■ **Problem statement**: Would you repeat every line of the material exactly?

-- Supplied information follows --

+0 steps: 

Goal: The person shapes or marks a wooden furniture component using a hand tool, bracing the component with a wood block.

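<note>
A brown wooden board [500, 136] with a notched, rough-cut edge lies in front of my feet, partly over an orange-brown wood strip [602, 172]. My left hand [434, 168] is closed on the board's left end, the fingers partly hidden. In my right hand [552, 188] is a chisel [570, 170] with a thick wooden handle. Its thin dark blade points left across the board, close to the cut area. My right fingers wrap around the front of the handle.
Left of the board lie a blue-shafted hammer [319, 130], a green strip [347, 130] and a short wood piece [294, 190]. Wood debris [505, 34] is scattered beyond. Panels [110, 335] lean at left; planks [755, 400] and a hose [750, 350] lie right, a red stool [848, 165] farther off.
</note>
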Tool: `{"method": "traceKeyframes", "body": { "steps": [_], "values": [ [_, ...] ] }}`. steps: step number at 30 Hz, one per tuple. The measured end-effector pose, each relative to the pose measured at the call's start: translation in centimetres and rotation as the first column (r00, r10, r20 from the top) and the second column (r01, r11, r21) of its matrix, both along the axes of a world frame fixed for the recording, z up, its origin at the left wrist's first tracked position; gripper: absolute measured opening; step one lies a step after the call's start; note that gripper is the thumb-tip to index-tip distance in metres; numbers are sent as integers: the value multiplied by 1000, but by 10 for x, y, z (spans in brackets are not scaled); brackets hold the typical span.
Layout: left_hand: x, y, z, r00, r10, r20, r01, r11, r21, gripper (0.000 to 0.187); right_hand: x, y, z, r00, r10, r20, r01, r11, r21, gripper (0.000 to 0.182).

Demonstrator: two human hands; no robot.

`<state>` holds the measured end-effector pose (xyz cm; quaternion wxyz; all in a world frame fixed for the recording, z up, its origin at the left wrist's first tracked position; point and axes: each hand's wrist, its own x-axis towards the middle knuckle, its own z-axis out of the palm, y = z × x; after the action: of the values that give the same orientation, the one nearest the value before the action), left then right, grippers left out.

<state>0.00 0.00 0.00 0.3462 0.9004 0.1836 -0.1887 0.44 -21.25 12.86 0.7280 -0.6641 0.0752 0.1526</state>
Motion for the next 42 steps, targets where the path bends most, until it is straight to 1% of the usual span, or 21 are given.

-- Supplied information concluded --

■ **Answer box**:
+0 steps: 

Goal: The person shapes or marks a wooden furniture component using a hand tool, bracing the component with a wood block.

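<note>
A brown wooden board [500, 136] with a notched, rough-cut edge lies in front of my feet, partly over an orange-brown wood strip [602, 172]. My left hand [434, 168] is closed on the board's left end, the fingers partly hidden. In my right hand [552, 188] is a chisel [570, 170] with a thick wooden handle. Its thin dark blade points left across the board, close to the cut area. My right fingers wrap around the front of the handle.
Left of the board lie a blue-shafted hammer [319, 130], a green strip [347, 130] and a short wood piece [294, 190]. Wood debris [505, 34] is scattered beyond. Panels [110, 335] lean at left; planks [755, 400] and a hose [750, 350] lie right, a red stool [848, 165] farther off.
</note>
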Tool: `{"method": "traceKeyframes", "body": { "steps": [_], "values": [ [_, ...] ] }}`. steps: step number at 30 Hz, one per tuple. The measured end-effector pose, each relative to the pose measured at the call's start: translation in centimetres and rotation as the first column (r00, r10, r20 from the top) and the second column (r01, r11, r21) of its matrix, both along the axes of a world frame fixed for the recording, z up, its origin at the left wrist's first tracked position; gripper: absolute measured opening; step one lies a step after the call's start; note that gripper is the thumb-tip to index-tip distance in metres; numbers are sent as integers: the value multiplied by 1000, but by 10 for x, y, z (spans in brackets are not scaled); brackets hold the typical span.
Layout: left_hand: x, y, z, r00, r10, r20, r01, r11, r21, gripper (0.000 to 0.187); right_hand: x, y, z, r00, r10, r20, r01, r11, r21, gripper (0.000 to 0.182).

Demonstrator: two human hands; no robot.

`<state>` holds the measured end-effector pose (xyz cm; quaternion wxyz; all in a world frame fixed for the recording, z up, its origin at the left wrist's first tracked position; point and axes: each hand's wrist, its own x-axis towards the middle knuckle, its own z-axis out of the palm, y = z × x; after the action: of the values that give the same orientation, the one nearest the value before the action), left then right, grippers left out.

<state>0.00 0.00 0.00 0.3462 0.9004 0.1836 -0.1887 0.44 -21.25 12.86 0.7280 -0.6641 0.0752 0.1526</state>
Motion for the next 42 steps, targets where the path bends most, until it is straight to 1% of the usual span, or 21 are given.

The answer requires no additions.